OSTATECZNIE SOSA DLA ŁOMACZENKI
Wasyl Łomaczenko (7-1, 5 KO) chciał unifikować pasy z Jezreelem Corralesem, ale nic z tego nie wyszło. Na jego szczęście ma pełne poparcie swojego promotora Boba Aruma, który załatwił mu inną unifikację kategorii super piórkowej. Co prawda Corrales jest pełnoprawnym mistrzem WBA, a Jason Sosa (20-1-4, 15 KO) zaledwie mistrzem "regularnym" WBA, jednak taka opcja również wydaje się ciekawa.
Ukrainiec wystąpi tydzień wcześniej niż pierwotnie zakładano, czyli 8 kwietnia.
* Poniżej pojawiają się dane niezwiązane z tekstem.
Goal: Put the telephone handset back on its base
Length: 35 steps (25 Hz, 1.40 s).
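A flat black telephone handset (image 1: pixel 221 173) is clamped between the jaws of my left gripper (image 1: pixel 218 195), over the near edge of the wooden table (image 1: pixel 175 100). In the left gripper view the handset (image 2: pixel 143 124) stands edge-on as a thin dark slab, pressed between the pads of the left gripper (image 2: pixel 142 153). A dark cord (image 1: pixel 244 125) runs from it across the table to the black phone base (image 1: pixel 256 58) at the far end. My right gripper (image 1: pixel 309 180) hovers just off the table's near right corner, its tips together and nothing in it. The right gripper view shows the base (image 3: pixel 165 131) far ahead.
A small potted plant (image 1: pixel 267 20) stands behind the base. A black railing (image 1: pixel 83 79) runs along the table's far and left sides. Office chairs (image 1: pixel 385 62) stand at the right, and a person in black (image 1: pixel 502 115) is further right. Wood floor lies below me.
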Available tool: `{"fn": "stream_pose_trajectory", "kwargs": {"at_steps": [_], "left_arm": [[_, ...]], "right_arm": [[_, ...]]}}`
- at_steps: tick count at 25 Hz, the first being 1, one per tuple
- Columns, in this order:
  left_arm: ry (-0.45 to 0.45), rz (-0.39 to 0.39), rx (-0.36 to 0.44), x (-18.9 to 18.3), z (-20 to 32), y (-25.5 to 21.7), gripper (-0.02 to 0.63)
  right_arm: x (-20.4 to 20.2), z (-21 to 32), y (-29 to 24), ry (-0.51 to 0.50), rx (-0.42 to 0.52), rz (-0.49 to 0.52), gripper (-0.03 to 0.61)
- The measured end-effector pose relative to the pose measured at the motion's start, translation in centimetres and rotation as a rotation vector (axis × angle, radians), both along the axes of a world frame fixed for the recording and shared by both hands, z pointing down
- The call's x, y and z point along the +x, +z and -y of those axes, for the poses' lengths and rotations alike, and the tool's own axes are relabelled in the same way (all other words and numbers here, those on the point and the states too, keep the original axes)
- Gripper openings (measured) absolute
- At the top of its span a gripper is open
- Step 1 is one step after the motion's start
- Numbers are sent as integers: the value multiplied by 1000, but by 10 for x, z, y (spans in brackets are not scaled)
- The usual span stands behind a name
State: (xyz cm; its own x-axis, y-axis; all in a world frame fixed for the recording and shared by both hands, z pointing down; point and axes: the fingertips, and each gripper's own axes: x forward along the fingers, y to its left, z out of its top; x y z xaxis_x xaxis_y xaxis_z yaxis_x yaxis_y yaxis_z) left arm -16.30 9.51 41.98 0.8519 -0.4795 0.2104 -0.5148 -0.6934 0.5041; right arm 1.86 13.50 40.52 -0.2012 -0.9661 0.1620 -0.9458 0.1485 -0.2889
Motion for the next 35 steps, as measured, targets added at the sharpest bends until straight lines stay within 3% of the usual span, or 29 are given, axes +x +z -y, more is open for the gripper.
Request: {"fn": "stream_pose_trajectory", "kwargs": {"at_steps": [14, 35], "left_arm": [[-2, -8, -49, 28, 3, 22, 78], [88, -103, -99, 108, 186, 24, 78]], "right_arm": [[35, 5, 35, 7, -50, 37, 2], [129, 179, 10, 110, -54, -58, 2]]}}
Pojedynek zostanie rozegrany w MGM National Harbor w Oxon Hill.
Mocno bijący Sosa zasłynął najpierw remisem z Nicholasem Waltersem, a następnie niespodziewanym zwycięstwem nad Javierem Fortuną. Pas obronił w listopadzie, pokonując po bardzo ciekawej walce Stephena Smitha. Nie jest to może rywal z pierwszych stron gazet, ale szef stajni Top Rank ma na to wytłumaczenie.
- Prawda jest taka, że inni zawodnicy nie mają na tyle jaj, by wyjść naprzeciw Wasyla. Jedynym, który miał jaja, okazał się właśnie Sosa - mówi Arum.
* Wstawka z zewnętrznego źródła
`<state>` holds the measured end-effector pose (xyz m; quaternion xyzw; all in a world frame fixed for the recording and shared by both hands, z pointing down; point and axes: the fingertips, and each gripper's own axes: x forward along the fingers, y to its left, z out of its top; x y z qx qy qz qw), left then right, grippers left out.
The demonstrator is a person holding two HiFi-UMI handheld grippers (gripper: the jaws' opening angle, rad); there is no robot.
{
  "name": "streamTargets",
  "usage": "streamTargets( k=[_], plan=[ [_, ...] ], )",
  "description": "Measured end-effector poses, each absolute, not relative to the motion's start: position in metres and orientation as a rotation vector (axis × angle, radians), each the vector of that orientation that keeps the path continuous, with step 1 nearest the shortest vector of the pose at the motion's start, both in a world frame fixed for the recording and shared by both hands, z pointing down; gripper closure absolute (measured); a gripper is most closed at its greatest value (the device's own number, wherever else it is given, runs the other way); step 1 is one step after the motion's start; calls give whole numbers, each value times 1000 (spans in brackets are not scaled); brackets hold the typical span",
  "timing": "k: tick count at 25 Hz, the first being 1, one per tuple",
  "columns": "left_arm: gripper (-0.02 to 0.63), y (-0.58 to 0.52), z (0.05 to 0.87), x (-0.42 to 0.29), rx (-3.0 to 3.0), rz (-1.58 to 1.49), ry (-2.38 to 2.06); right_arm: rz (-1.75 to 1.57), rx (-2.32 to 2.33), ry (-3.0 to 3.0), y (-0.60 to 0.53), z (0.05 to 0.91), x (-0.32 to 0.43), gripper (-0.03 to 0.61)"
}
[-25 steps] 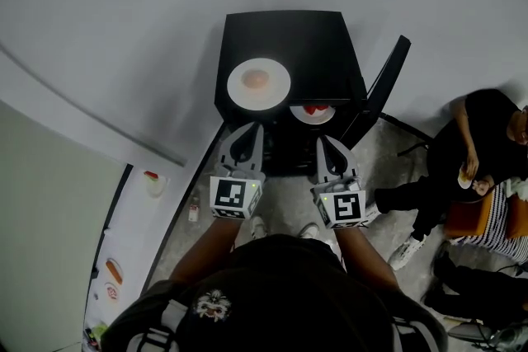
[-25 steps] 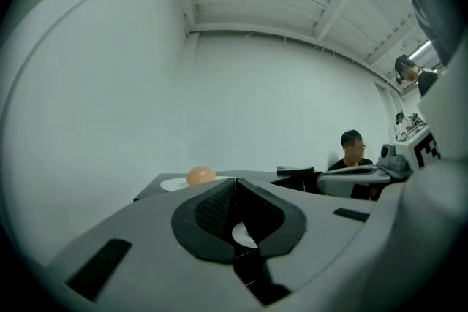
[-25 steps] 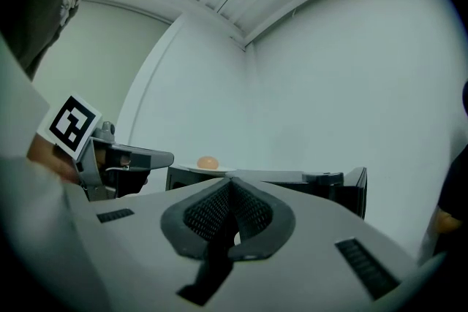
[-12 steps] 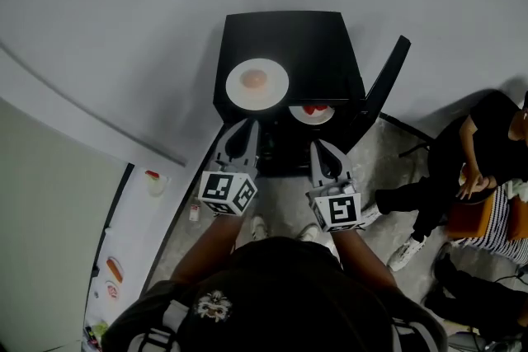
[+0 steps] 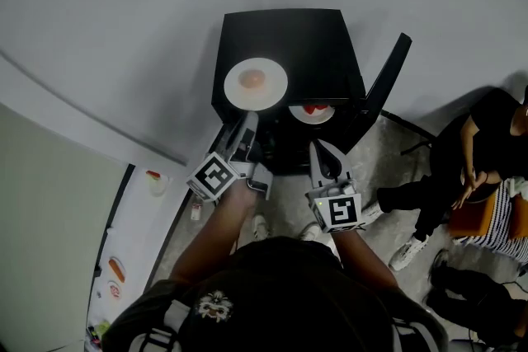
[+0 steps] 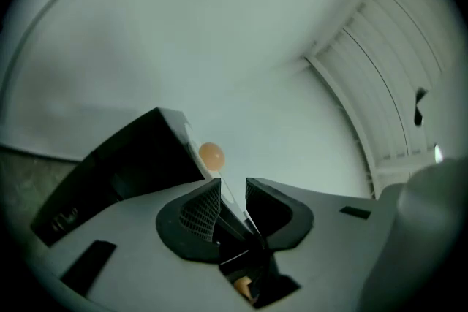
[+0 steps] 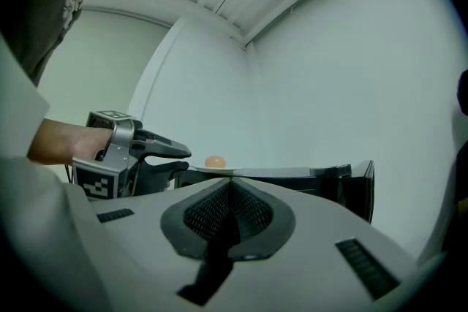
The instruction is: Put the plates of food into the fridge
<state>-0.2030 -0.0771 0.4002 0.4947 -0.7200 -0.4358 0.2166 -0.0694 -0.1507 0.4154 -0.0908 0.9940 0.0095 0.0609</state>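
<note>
A white plate [image 5: 256, 84] with a round orange piece of food [image 5: 256, 79] sits on top of the black mini fridge [image 5: 305, 45]. A second plate with red food [image 5: 312, 111] rests inside it. My left gripper [image 5: 246, 126] is turned on its side at the top plate's near rim. In the left gripper view its jaws [image 6: 232, 186] are opening, the thin rim runs between them and the pads do not press on it. The orange food [image 6: 211, 155] shows just beyond. My right gripper [image 5: 318, 147] hangs in front of the fridge, shut and empty [image 7: 230, 183].
The fridge door [image 5: 388, 86] stands open to the right. A person [image 5: 487, 144] sits on the floor at the right. A white counter [image 5: 154, 181] with small food items runs along the left. A pale wall stands behind the fridge.
My left gripper has rolled onto its side and moved up to the top plate's rim, and its jaws have parted. The right gripper has drawn back slightly.
</note>
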Motion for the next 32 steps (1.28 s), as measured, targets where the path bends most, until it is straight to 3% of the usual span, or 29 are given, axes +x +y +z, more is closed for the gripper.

A najlepsza opcja dla kibica w tej chwili w moim odczuciu było by aby Lomaczenko podskoczył w górę i spotkał sie z Garciją..Taką walkę chętnie bym obejrzał...
A jak Wasyl go rozjedzie w kilka rund, to znowu mnie zszokuje. Bo to zupełnie inna bajka, niż dwaj wcześniejsi rywale.